(Directions for this task)
Using the material that follows, say how many lines contain the string "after". Answer with a number only.

(Raw data)
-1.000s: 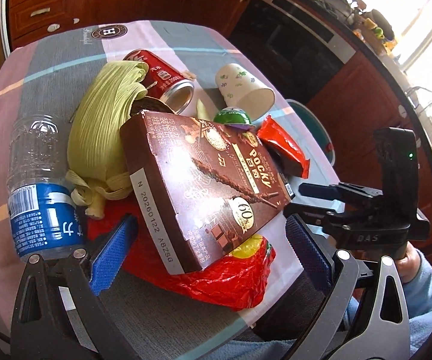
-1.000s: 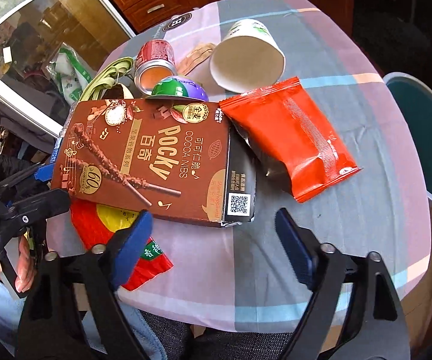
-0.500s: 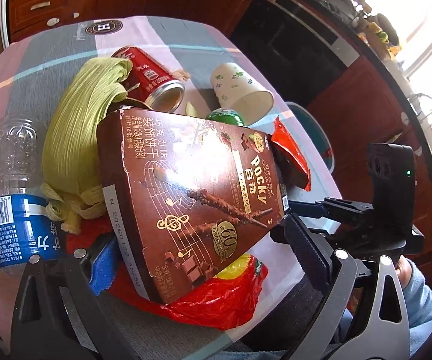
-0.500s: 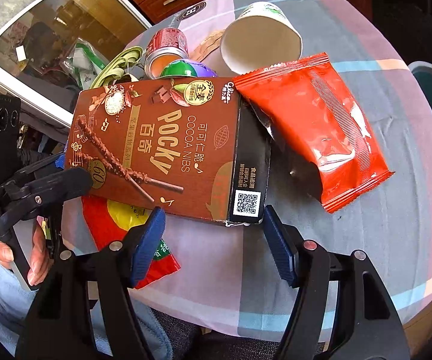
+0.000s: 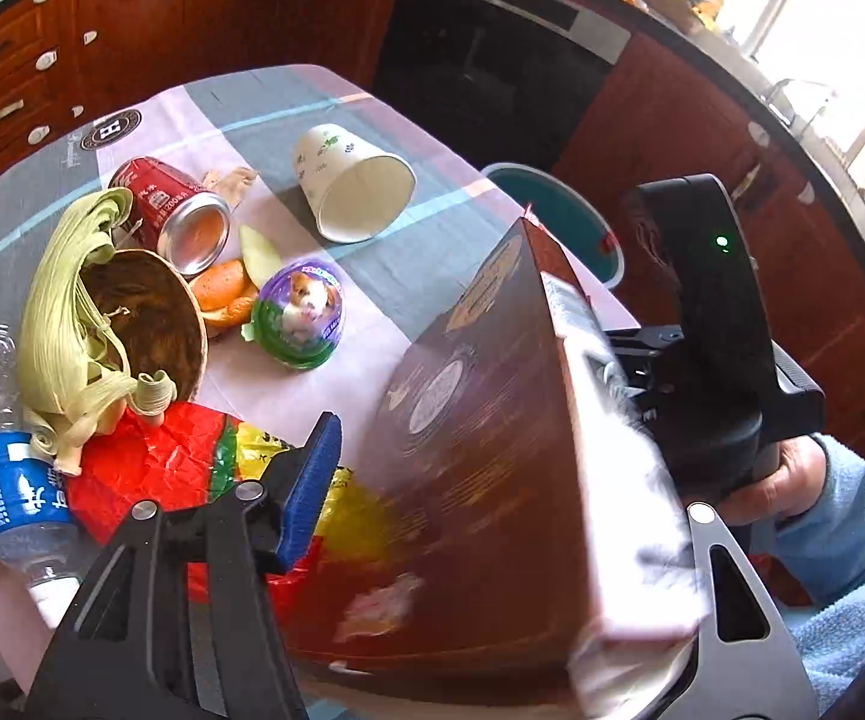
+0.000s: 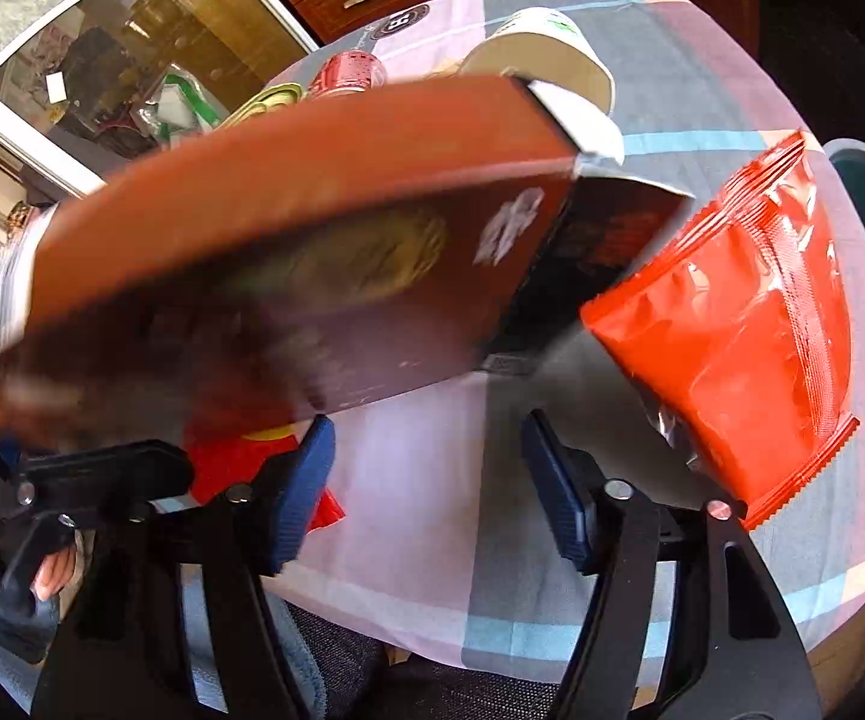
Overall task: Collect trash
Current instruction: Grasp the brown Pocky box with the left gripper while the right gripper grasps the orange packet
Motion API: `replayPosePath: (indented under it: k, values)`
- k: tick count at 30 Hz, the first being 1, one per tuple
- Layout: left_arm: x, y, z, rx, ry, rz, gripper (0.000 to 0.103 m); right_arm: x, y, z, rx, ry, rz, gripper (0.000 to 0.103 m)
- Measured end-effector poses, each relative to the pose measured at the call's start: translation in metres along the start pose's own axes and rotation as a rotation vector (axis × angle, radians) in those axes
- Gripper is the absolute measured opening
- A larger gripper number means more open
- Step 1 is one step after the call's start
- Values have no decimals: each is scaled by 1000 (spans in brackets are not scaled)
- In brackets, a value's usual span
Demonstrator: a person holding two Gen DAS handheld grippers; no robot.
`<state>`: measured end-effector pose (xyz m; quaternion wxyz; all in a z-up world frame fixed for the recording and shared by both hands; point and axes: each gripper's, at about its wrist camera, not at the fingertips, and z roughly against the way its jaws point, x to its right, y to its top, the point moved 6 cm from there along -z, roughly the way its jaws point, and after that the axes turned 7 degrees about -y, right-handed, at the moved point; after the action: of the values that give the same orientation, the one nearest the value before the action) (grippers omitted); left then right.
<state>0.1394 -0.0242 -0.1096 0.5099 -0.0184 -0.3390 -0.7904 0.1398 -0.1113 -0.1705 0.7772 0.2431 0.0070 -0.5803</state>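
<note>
- Our left gripper [image 5: 492, 516] had just been closing its jaws, and the big brown snack box [image 5: 492, 420] sat between them; the box was blurry and hid the far finger, so we could not tell if the pads pressed it.
- Our right gripper [image 6: 426, 492] had also been closing a bit, but its jaws were still apart with only the striped tablecloth [image 6: 702, 120] between them.
- The brown snack box was up off the table and tilted.
- A red snack bag [image 6: 732, 330] lay on the cloth beside the box.
- A teal bin [image 5: 558, 210] stood past the table edge.
- A paper cup [image 5: 354, 192] lay on its side.
- A red can [image 5: 174, 210] lay near it.
- A purple and green egg-shaped toy shell [image 5: 300, 312] lay between the can and the box.
</note>
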Motion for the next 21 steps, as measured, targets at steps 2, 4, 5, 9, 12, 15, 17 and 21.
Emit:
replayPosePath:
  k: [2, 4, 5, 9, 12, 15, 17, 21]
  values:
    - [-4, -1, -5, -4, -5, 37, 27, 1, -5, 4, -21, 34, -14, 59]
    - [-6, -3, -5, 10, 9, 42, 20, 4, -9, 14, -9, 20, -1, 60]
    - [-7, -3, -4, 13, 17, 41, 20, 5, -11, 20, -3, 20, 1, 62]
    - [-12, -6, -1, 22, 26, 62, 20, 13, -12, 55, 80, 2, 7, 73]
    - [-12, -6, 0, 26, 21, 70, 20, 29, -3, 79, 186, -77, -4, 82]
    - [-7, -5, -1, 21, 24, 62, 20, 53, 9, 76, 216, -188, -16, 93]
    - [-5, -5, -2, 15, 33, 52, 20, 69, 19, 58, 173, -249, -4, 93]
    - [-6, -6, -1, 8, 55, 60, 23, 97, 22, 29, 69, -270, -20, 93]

(Written response)
2